Initialization for Low-Rank Activations

When training SAEs on low-rank activations (such as attention outputs), dead features become a prevalent problem due to the dimensional collapse in the activation space. As shown in Dimensional Collapse in Transformer Attention Outputs: A Challenge for Sparse Dictionary Learning, attention outputs are confined to a surprisingly low-dimensional subspace (only ~60% of the full space), creating a mismatch between randomly initialized features and the intrinsic geometry of the activation space.

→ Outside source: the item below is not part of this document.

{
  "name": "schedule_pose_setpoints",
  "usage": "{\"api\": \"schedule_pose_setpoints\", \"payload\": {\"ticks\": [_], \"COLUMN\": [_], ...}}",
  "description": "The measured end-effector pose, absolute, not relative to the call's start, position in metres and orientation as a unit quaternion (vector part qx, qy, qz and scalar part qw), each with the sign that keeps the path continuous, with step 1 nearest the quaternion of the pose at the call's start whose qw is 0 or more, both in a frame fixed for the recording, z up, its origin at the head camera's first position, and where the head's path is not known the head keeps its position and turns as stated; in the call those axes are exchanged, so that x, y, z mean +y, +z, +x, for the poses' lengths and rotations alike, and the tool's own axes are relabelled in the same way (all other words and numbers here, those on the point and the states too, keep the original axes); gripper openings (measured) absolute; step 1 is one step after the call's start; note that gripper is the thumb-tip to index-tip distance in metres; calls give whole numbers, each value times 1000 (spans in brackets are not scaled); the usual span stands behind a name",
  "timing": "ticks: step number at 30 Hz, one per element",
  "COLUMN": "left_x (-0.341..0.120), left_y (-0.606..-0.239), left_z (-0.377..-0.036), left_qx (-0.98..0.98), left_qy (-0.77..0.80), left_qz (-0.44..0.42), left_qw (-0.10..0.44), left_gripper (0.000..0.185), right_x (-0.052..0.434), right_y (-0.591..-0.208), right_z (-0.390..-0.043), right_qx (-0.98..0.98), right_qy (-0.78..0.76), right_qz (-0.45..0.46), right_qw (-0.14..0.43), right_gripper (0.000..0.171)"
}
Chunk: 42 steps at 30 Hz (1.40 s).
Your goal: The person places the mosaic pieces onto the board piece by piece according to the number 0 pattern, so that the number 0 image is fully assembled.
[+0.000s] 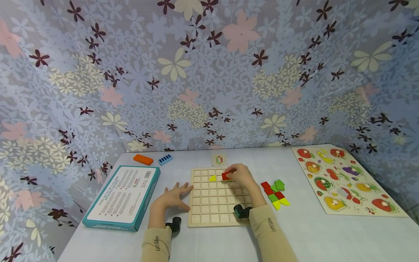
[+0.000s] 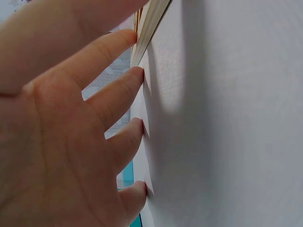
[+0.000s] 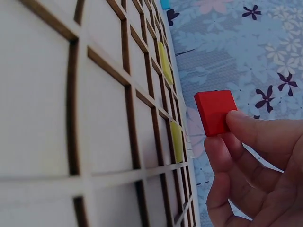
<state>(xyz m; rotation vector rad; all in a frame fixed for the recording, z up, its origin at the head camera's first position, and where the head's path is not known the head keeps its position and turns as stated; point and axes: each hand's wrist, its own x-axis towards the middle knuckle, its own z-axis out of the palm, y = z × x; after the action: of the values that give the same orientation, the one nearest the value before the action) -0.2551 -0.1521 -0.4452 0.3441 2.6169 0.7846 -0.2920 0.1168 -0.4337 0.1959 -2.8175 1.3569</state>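
Observation:
A wooden grid board (image 1: 214,209) lies on the table. My right hand (image 1: 241,175) pinches a red square tile (image 3: 215,112) between thumb and fingers, over the board's far part. In the right wrist view the tile is held up off the grid. Two yellow pieces (image 3: 176,142) sit in grid cells there; the head view shows one yellow piece (image 1: 212,178) left of the red tile. My left hand (image 1: 171,199) is spread beside the board's left edge. In the left wrist view its index fingertip meets the board's side (image 2: 150,28), and other fingertips rest on the tabletop.
A small pattern card (image 1: 219,159) lies behind the board. Red, green and yellow tiles (image 1: 275,194) are piled to its right. Farther right is a fruit puzzle board (image 1: 347,182). At left are a teal-edged box (image 1: 122,196), an orange block (image 1: 143,159) and a blue piece (image 1: 165,159).

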Motion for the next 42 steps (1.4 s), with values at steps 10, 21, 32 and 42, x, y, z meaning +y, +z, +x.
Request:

To address this issue, we recommend the following additional configuration:

initializer = InitializerConfig(
    bias_init_method="geometric_median",
    grid_search_init_norm=True,
    init_encoder_bias_with_mean_hidden_pre=True,
    initialize_W_D_with_active_subspace=True,
    d_active_subspace=384,  # Adjust based on effective rank (e.g., 0.5 * d_model)
    # ... (e.g. init_log_jumprelu_threshold_value if use)
)
Parameter Recommended Value Description
initialize_W_D_with_active_subspace True Constrains decoder features to the active subspace of the activations using PCA or SVD, ensuring features align with the intrinsic geometry
d_active_subspace ~0.5 * d_model Dimension of the active subspace. Should be adjusted based on the effective rank of your activations. For a model with d_model=768, starting with 384 is a good baseline

This subspace-constrained initialization dramatically reduces dead features in attention output SAEs. The appropriate value for d_active_subspace depends on the effective rank of your specific activations and may require some tuning.

Training

Training an SAE follows the same workflow as described in the Train SAEs guide.